━━━━━ Raw data

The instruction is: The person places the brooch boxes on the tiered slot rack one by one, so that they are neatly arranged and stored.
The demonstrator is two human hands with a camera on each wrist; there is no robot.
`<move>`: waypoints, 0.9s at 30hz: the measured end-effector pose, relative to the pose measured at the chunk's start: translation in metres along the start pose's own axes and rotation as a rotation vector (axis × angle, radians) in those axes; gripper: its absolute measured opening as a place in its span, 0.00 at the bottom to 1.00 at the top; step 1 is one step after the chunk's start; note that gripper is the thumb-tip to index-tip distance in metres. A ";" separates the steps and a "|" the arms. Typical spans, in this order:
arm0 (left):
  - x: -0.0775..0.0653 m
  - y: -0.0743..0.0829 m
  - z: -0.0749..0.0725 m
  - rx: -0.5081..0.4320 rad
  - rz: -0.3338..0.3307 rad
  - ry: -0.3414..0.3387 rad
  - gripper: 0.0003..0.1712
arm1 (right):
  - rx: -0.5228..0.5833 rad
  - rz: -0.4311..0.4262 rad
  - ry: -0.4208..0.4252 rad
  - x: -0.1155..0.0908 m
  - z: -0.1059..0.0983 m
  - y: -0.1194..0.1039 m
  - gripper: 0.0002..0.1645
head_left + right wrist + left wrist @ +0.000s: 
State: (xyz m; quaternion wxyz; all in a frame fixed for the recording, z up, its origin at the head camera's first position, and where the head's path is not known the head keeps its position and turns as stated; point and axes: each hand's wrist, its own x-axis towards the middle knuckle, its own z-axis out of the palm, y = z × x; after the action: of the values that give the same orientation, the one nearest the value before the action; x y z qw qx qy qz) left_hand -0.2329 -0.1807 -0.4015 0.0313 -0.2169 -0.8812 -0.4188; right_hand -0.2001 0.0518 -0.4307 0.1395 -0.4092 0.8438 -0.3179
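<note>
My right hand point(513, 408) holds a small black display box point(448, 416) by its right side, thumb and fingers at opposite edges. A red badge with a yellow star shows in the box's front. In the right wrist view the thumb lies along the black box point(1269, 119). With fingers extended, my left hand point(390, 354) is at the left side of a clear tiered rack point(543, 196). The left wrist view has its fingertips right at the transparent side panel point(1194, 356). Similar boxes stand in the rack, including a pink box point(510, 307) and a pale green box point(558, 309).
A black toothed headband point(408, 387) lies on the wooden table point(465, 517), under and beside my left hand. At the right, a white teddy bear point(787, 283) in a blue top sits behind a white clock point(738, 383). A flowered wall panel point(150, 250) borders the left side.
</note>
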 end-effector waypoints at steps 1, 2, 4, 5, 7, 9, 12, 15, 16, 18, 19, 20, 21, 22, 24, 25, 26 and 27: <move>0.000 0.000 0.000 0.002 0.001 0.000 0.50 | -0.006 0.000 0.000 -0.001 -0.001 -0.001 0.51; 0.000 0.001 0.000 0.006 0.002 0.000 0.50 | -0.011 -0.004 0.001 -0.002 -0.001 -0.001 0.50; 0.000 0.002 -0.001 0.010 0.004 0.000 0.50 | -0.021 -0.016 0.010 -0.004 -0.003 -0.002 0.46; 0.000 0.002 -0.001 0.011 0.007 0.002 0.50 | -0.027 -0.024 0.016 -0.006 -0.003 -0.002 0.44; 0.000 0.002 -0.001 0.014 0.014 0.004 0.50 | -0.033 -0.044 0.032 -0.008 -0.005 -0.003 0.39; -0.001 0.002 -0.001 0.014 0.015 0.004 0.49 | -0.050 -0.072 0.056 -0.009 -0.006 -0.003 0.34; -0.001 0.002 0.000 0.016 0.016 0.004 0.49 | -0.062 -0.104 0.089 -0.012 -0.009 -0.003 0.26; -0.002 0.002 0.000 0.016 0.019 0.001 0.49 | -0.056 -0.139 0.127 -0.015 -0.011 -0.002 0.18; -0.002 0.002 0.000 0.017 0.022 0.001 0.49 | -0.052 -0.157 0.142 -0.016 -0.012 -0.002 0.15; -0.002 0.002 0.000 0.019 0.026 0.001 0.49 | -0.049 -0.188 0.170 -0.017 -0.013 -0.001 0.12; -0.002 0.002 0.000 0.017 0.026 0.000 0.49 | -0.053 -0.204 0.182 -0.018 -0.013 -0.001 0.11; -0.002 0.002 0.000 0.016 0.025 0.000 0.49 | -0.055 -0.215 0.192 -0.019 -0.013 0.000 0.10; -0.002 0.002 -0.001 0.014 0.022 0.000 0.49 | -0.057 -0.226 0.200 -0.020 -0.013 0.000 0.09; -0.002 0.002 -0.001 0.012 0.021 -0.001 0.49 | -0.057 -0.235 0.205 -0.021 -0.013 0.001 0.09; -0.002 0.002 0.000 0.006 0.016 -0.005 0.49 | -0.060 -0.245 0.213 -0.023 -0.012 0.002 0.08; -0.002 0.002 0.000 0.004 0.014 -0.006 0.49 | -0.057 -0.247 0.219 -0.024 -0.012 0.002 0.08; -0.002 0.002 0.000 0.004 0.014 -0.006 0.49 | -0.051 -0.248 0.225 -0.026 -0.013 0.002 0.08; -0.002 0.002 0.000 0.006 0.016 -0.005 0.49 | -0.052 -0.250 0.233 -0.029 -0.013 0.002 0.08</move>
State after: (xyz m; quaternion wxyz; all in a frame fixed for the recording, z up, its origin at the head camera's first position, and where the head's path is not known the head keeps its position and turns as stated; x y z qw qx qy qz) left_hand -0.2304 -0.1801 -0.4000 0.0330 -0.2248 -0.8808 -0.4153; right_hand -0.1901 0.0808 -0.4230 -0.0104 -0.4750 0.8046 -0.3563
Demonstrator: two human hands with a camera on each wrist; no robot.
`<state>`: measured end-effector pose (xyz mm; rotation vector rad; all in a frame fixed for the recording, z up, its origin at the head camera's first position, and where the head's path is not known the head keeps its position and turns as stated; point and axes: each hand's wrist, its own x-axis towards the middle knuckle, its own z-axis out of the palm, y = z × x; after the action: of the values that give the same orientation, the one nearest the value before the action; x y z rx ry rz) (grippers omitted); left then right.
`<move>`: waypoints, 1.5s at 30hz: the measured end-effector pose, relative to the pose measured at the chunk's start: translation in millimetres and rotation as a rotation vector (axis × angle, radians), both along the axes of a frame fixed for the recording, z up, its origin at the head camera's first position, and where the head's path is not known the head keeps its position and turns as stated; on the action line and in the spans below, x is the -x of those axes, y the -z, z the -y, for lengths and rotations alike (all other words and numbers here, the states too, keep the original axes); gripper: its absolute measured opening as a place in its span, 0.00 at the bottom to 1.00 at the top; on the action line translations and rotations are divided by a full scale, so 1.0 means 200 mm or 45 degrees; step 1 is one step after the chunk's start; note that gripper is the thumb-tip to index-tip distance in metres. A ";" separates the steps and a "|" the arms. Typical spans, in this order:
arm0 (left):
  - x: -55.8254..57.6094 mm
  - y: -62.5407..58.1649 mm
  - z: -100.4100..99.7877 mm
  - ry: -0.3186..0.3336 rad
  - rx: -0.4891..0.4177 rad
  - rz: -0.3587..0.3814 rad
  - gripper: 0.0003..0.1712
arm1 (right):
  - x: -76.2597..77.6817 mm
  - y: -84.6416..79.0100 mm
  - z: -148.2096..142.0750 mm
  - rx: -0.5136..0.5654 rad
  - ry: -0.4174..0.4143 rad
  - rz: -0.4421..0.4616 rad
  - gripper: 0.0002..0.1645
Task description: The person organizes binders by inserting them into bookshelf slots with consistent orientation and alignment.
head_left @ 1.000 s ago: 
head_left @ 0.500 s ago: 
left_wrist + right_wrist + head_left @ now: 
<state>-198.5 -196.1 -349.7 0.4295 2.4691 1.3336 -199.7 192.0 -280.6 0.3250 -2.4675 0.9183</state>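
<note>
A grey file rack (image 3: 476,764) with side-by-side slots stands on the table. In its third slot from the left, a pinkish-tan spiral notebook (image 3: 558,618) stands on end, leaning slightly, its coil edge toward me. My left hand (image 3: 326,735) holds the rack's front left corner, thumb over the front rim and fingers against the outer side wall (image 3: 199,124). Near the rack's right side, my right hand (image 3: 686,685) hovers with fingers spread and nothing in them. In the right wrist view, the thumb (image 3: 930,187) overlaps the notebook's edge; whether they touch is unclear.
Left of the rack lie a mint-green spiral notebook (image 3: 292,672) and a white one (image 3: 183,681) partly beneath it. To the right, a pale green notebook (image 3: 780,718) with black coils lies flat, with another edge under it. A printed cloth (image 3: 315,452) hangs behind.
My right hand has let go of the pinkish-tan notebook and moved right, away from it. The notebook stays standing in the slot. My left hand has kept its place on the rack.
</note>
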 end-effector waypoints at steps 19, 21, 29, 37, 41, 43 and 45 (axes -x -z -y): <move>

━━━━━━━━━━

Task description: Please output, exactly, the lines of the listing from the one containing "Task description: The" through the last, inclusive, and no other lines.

Expected answer:
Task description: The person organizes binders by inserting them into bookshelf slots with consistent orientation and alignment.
head_left @ 1.000 s ago: 
head_left @ 0.500 s ago: 
left_wrist + right_wrist + head_left @ now: 
<state>-198.5 -196.1 -349.7 0.4295 2.4691 1.3336 -199.7 192.0 -280.6 0.3250 -2.4675 0.9183</state>
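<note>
A grey file rack (image 3: 476,764) with side-by-side slots stands on the table. In its third slot from the left, a pinkish-tan spiral notebook (image 3: 558,618) stands on end, leaning slightly, its coil edge toward me. My left hand (image 3: 326,735) holds the rack's front left corner, thumb over the front rim and fingers against the outer side wall (image 3: 199,124). Near the rack's right side, my right hand (image 3: 686,685) hovers with fingers spread and nothing in them. In the right wrist view, the thumb (image 3: 930,187) overlaps the notebook's edge; whether they touch is unclear.
Left of the rack lie a mint-green spiral notebook (image 3: 292,672) and a white one (image 3: 183,681) partly beneath it. To the right, a pale green notebook (image 3: 780,718) with black coils lies flat, with another edge under it. A printed cloth (image 3: 315,452) hangs behind.
My right hand has let go of the pinkish-tan notebook and moved right, away from it. The notebook stays standing in the slot. My left hand has kept its place on the rack.
</note>
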 end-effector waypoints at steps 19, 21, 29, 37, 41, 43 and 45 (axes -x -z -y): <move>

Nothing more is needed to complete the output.